Томас вышел на середину палубы. Он достал из сумки рог и, взяв его в две руки, завис на нём глазами. После минутного промедления Томас резко бросил нахмуренные глаза на Глорию, демонстрируя свою готовность. Та ответила понимающим взглядом.
Лёгкие растянулись в мощной затяжке. Воздух, запертый в замкнутом пространстве, давлением распирал грудь. Ровными, неспешными движениями рука приподняла горн. Губы прильнули к хвосту. Веки прикрылись, каждый мускул на теле расслабился. Томас выпустил сплошную струю плотного воздуха. Рёв разлетелся по округе, затмив все сторонние шумы.
Мир оглох. Томас замер в ожидании. Он скрючился, подобно опустошённому воздушному шарику. С крепко зажмуренными глазами, с частым дыханием кролика и с полностью спазмированным телом. Томас стоял, будто ожидая, что вот-вот упадёт небо. Только спустя несколько десятков минут он позволил себе сделать нормальный глубокий вдох и приоткрыть один из глаз. Ничего не происходило, а мир потихоньку стал возвращать себе жизнь. Вот уже и ветер снова вовсю завывает, чайки где-то в вышине оживлённо общаются друг с другом, и вода нещадно хлещет корабль по бокам.
Томас выпрямляет спину и оглядывается вокруг. Тело расслабляется.

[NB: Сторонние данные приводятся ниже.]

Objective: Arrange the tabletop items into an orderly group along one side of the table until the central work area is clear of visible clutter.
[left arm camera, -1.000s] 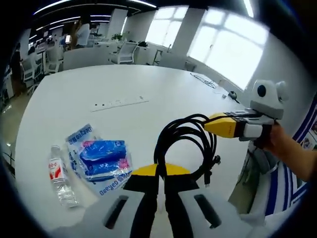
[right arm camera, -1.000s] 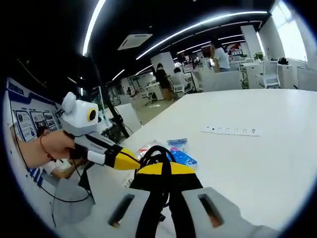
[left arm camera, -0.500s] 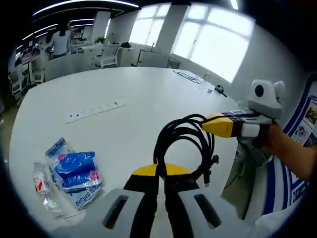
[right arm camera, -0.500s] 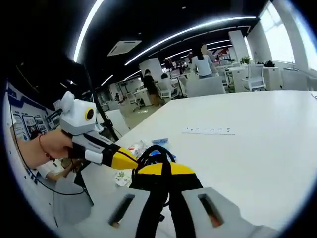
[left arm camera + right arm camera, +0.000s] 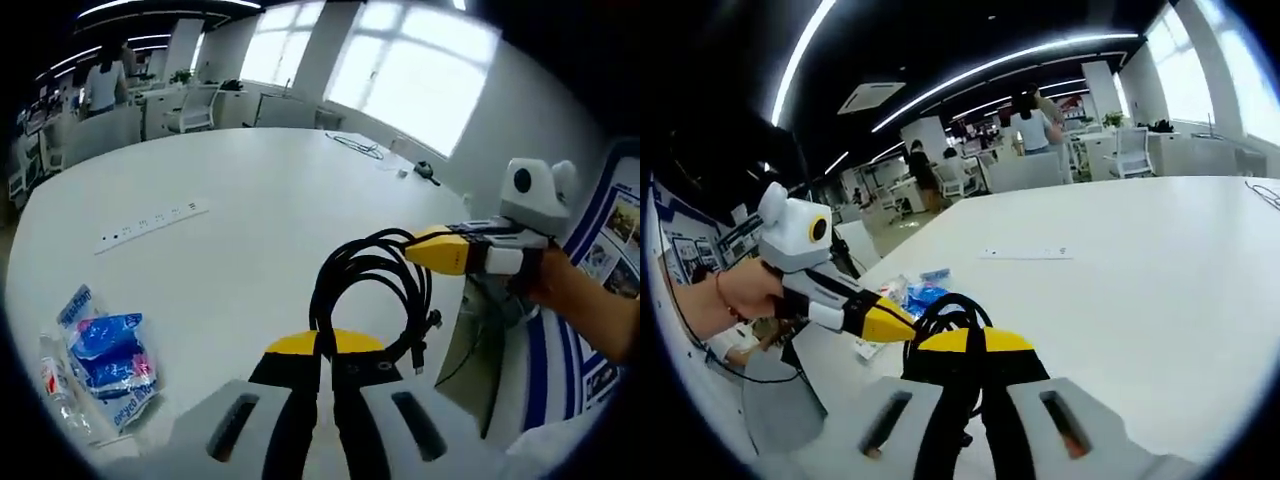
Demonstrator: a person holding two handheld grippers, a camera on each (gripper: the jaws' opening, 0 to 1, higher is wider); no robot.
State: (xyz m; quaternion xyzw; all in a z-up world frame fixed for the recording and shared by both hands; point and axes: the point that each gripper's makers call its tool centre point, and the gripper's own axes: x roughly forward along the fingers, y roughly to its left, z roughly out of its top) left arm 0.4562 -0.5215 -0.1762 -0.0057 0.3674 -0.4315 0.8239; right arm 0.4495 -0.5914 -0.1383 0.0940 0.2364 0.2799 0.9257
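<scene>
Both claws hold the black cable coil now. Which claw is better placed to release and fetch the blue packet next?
Probably the left claw. In its view the blue packet lies at lower left, on its own side, while the right claw grips the far side of the black cable coil.

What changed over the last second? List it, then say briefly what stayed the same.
Both views swung: in the left gripper view the blue packet and water bottle slid toward the frame's lower left edge, which is camera motion, not theirs. The coiled black cable stays pinched between the left gripper and right gripper. Nothing was taken or released. The power strip still lies on the white table.
</scene>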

Его лицо выводит мину спокойствия. Он втягивает немного воздуха, желая что-то сказать Глории, и делает шаг в её сторону.
Деревянный настил скрипнул, «Седобородый» разломило пополам.
Боль, разливающаяся в груди, и свет, что скрывается за колоннадой остроконечных зубов. Единственные две скудные мысли, что успели искрами сверкнуть в отрешённой и ничего не понимающей голове несущегося в объятья разверзнутой бездонной Пасти Томаса.
Челюсть сомкнулась, монстр исчез в глубине.
Глава 5. Собор
В этот день всегда холоднее, чем обычно. Каждый год после процессии в воздухе виснут дымные облака ладана, что будят хроническую грусть жителей города. Яркий и знакомый до душевной боли каждому в этом городе запах окутал всю площадь, от дальних завалов до собора Святого Константина. По пути проходившей несколько часов назад процессии вьются терпкие массы дыма, и будут тут витать ещё несколько суток, напоминая жителям о прошедшем.
Лана бежала вдоль площади, жадно хватая ртом воздух. Очень уж долго она ожидала этого дня. Пришло время для того, чтобы наконец с гордостью сказать отцу Авдию, что она готова. Задержавшись у тёти, мнение которой сложилось в нескольких не совсем благочестивых строчках: «…плевать я хотела на этих моряков и на Авдия твоего», Лана ныне была раздосадована и омрачена тем, что приходится нарушать правила и подрывать своё положение в глазах «святого» человека.